Chi ha prevalso nel conflitto tra Stati Uniti e Iran? Quattro temi chiave da analizzare

14.06.2026 10:25
Chi ha prevalso nel conflitto tra Stati Uniti e Iran? Quattro temi chiave da analizzare

Conflitto tra Stati Uniti e Iran: le questioni chiave emergono

Con l’intensificarsi della fase diplomatica nel conflitto tra Stati Uniti e Iran, si pongono interrogativi cruciali riguardo a chi possa uscirne vincitore. La risposta definitiva dipenderà dalla struttura degli accordi finali, ma le discussioni attuali ruotano attorno a quattro temi principali: lo Stretto di Hormuz, la questione nucleare, i beni iraniani congelati all’estero e il conflitto tra Israele e Hezbollah in Libano, riporta Attuale.

Hormuz: l’Iran mantiene il controllo

Lo Stretto di Hormuz rappresenta un punto cruciale per l’accordo, servendo come strumento di negoziazione per il regime iraniano. Secondo fonti ufficiali, il memorandum prevede la riapertura immediata della via marittima senza pedaggi e il ripristino dei flussi petroliferi prebellici entro trenta giorni, oltre alla revoca del blocco ai porti iraniani.

Tuttavia, a Teheran, le autorità sembrano riluttanti a rinunciare al controllo della regione strategica. Il ministro degli Esteri, Abbas Araghci, ha infatti confermato che l’Iran intende mantenere una tariffa di servizio per le navi in transito, suggerendo che, sebbene non possa essere imposto un pedaggio per il passaggio, Teheran desidera mantenere il controllo sulla via d’acqua.

Il regime potrebbe dunque puntare a un compromesso che coinvolga i Paesi della regione, ma è improbabile che la situazione torni a quella prebellica. Il presidente statunitense Trump ha recentemente dichiarato che dopo l’accordo, “Hormuz sarà APERTO A TUTTI”.
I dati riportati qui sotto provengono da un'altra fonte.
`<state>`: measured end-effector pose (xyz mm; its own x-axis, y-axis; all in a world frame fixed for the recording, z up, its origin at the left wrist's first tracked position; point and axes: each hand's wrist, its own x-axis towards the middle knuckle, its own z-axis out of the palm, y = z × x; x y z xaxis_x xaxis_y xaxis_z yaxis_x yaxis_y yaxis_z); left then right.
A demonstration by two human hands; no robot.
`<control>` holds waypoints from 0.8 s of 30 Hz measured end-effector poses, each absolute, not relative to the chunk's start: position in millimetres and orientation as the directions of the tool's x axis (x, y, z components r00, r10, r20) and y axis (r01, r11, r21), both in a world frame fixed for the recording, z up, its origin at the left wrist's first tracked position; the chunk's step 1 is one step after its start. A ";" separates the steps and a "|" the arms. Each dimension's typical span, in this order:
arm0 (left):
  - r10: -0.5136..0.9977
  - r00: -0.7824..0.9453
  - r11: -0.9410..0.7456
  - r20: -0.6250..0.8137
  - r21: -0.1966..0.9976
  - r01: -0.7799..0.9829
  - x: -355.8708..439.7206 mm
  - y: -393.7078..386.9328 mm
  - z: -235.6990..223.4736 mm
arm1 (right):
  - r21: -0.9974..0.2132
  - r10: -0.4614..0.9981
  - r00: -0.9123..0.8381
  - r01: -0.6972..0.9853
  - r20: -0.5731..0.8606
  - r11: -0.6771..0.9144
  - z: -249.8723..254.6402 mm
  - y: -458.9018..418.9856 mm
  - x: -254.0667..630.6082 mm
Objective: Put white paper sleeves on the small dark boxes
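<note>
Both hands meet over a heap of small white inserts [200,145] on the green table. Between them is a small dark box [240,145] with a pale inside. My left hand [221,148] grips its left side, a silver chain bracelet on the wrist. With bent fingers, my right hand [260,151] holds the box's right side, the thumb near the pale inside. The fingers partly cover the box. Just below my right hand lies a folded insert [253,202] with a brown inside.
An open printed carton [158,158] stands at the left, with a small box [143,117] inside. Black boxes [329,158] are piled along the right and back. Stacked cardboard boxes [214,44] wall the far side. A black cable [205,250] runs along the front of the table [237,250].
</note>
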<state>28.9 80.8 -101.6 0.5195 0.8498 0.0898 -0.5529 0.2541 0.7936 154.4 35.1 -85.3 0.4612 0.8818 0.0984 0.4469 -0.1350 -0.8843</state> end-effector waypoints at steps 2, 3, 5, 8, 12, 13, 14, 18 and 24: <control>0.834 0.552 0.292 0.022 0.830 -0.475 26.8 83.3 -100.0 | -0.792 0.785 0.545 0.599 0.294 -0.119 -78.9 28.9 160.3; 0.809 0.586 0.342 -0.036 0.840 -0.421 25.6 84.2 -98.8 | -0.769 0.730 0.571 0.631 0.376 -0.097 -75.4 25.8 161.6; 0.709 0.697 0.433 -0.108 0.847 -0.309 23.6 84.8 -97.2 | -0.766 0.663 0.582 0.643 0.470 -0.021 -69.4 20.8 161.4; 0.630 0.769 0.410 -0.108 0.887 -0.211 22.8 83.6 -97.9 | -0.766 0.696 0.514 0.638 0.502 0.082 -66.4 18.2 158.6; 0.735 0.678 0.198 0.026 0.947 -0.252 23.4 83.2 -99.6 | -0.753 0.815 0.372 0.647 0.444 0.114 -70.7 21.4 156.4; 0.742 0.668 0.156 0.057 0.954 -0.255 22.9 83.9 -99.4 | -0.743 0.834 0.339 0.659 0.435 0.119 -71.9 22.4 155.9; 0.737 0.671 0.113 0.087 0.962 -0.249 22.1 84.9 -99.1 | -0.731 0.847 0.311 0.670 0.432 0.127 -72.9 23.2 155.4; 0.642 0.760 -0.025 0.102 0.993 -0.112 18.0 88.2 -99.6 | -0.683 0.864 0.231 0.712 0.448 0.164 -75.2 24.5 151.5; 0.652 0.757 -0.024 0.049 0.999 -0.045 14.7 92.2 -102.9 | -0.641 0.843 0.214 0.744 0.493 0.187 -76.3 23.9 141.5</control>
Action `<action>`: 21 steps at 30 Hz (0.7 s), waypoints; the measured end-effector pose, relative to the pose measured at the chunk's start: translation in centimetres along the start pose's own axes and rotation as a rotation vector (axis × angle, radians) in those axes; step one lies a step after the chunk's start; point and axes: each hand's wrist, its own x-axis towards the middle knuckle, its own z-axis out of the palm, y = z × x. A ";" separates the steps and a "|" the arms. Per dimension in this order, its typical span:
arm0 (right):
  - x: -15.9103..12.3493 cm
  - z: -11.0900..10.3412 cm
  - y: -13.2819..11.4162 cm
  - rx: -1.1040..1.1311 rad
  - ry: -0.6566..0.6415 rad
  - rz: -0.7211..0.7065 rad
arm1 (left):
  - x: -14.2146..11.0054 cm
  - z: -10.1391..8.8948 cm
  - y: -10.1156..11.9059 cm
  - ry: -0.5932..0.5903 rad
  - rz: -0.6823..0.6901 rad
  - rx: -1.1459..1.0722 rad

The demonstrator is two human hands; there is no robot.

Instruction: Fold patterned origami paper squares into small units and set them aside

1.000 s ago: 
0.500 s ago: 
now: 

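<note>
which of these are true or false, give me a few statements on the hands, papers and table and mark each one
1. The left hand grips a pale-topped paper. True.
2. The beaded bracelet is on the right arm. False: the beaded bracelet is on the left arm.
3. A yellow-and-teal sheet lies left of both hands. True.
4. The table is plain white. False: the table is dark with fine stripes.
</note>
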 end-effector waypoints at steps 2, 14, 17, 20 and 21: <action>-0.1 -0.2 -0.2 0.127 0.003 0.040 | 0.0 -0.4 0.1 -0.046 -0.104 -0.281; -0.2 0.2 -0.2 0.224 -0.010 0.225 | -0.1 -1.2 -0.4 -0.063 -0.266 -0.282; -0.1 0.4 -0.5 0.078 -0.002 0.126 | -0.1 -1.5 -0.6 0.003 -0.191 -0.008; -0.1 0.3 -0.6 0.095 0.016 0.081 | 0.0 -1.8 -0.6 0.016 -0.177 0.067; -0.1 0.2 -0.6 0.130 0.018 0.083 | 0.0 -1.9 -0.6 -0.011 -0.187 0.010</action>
Uranio: obiettivi americani sul lungo periodo

Il memorandum di intesa toccherà anche la questione nucleare, ma rimandando il confronto ai negoziati che inizieranno nei successivi sessanta giorni. Fonti americane affermano che la Casa Bianca mira a ottenere la distruzione o diluizione dei 450 chilogrammi di uranio arricchito al 60%, avvicinandosi così alla soglia necessaria per un’arma nucleare.

Le trattative si incentreranno su una moratoria della durata di almeno vent’anni, con l’Iran disposto a un’interruzione di cinque anni. L’accordo sarà legato ai fondi iraniani congelati al rispetto delle restrizioni sul nucleare.

Beni congelati: la richiesta di miliardi da Teheran

Teheran punta a recuperare circa 12 miliardi di dollari di beni congelati all’estero come parte del memorandum. Altri 12 miliardi saranno rilasciati in seguito al raggiungimento degli obiettivi previsti, in particolare riguardo allo smantellamento del programma nucleare, portando il totale a ben 24 miliardi di dollari.

Molti di questi beni provengono da alleati americani, tra cui Qatar e Giappone, ma resta incerta la posizione di Cina e India, custodi di beni per un totale di 26 miliardi di dollari.

Libano: Israele deve contenere Hezbollah

Benjamin Netanyahu non è stato invitato ai recenti incontri tenutisi durante il G7 in Francia. La sua speranza è che Trump e gli altri attori regionali coinvolti nel conflitto con l’Iran non lo mettano in un angolo. Se l’intesa permetterà a Teheran di garantire un cessate il fuoco con Hezbollah, Netanyahu potrebbe dover rinunciare ad avanzamenti nel sud del Libano, senza tuttavia ordinare un ritiro completo delle truppe israeliane.

Attualmente, i soldati rimarranno nelle posizioni strategiche, ricordando le dinamiche che caratterizzano la situazione di Gaza, dove Israele occupa una parte significativa del territorio nonostante la tregua.

Netanyahu, pertanto, cerca di mantenere la disputa armata limitata localmente, mentre le autorità libanesi, in particolare quelle anti-Hezbollah, dichiarano di non volere interferenze straniere, mantenendo una posizione complessa nei confronti di Teheran e della presenza militare israeliana.